5) The politics of McChrystal were weird, at least as I observed them. For weeks conservatives and many in the military complained of his restrictive rules of engagement — to a degree far more so than during the Anbar Awakening under Petraeus. One cannot be faulting McChrystal for having a COIN strategy that endangers troops in the field, and then regret that Obama is, with good cause, relieving someone who was the avatar of that strategy. So what is it? (I suspect that troops in the field will be split over the decision to remove McChrystal, with some perhaps relieved.)
6) The Left is in a trap in Afghanistan of its own making. From 2007-8, Obama et al. created a false narrative of Afghanistan as the good war and Iraq the bad, predicated not on facts, but only on casualty rates, public opinion, and their own desire to strut national security toughness without ever making gut-check decisions. Afghanistan was quiet in 2007 and so seen as stable—so why not adopt a “let me at ‘em” attitude? Iraq was scary, so why not trash it as Bush’s lost and unnecessary war? But Afghanistan has no tradition of secular literacy, Iraq a little—and no ports, terrible terrain, no oil or cash to work with, a nuclear Pakistan next door, and so on and on. Some of us cringed when we saw that Obama was taking the tougher challenge and boasting of his warrior cred, and trashing a war that was winnable, and indeed in the very process of being won. Nemesis again for the nth time with this president. (Cf. Guantanamo suddenly no longer the gulag, or renditions and Predators no longer terror).
7) Obama got our attention off BP for a day, and a bad day it was, as the spill regushed this morning in greater volume, so to speak. His speech today was fine—if one ignores the usual serial invocation of “I”, “me,” and “my” that we’ve become accustomed to, as the president tries to radiate authority with first person pronouns rather than common sense reality.

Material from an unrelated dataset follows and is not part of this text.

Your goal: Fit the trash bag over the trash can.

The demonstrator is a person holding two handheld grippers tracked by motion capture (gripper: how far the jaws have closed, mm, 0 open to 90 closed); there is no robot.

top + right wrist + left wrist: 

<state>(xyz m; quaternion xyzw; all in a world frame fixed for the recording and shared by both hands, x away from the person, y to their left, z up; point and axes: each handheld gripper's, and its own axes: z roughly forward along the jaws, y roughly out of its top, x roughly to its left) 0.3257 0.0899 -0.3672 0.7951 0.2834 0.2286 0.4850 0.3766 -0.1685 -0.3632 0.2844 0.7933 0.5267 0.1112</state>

8) The tragedy of all this? There was a way for McChrystal to have expressed his frustration that would have done himself and the nation a lot of good: write a letter warning of the problems, then when it was not acted upon, formally resign and express the reasons for such a departure. McChrystal was apparently at a point anyway where something was going to blow up, so why not have gone out with dignity and with a lesson for the nation, rather than being dry gulched by Rolling Stone and playing right into the hands of those like Jones, Eikenberry, and Holbrooke?
9) David Petraeus had earned a much needed respite with the CentCom command. Yet here we go again calling on his talents, after his recent brush with cancer and his fainting spell. The odds are against Petraeus this time; but I remain hopeful for this reason: if Petraeus cannot win Afghanistan, then it is not winnable for Americans. And I tend to think it is very winnable, if Obama cuts out the withdrawal talk, keeps his differences with Karzai private, gives Petraeus free rein, and brings in someone like Crocker on the diplomatic side. Right now we must have only the best. A General Mattis at CentCom would do wonders. A Crocker/Petraeus/Matthis team would be like finally getting Grant/Sherman in control. (Yes, I know, we have a verbose Edward Everett, not an insightful A. Lincoln in charge.)
Petraeus is our modern Belisarius, which both encourages and scares me because such talents do everything for us and are, in the end, treated very poorly for their efforts. I hope the final chapter with Petraeus ends better than Justinian’s treatment of the one general who gave him victory when defeat was certain.